The wife of the institution's founder decides to auction off the collection. A group from the museum purchases some items, but their $24,000 in donations doesn't go far.
For the crew from a small Bakersfield museum, the trip home from an auction house in Los Angeles was bittersweet. They had managed to retrieve some of the fossils that had been on display at the museum for years, but many others were left behind, out of reach forever.Their two SUVs were packed with what museum supporters could acquire for the $24,000 they'd raised: ancient whale vertebrae, a dolphin skull, teeth from an array of sharks and the four-tusked hippopotamus-like desmostylus — all collected locally. The cast of a baleen whale skull and four passengers were jammed into a Suburban that belonged to Koral Hancharick, the Buena Vista Museum of Natural History's part-time director.

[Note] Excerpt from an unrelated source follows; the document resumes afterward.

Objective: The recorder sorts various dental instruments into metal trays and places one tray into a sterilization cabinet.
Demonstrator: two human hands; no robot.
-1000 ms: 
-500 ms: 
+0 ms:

"It was quite sad," she said. "It was wonderful to purchase as many things as we did, but it was heartbreaking to see specimens sold."
The 15-year-old museum was started largely to house fossils unearthed by Bob Ernst, an enthusiastic amateur paleontologist. Ernst owned about 400 acres of barren ground near Bakersfield that holds a vast trove of fossils from the Miocene Epoch, a time 14 million to 16 million years ago when much of the region lay beneath an inland sea.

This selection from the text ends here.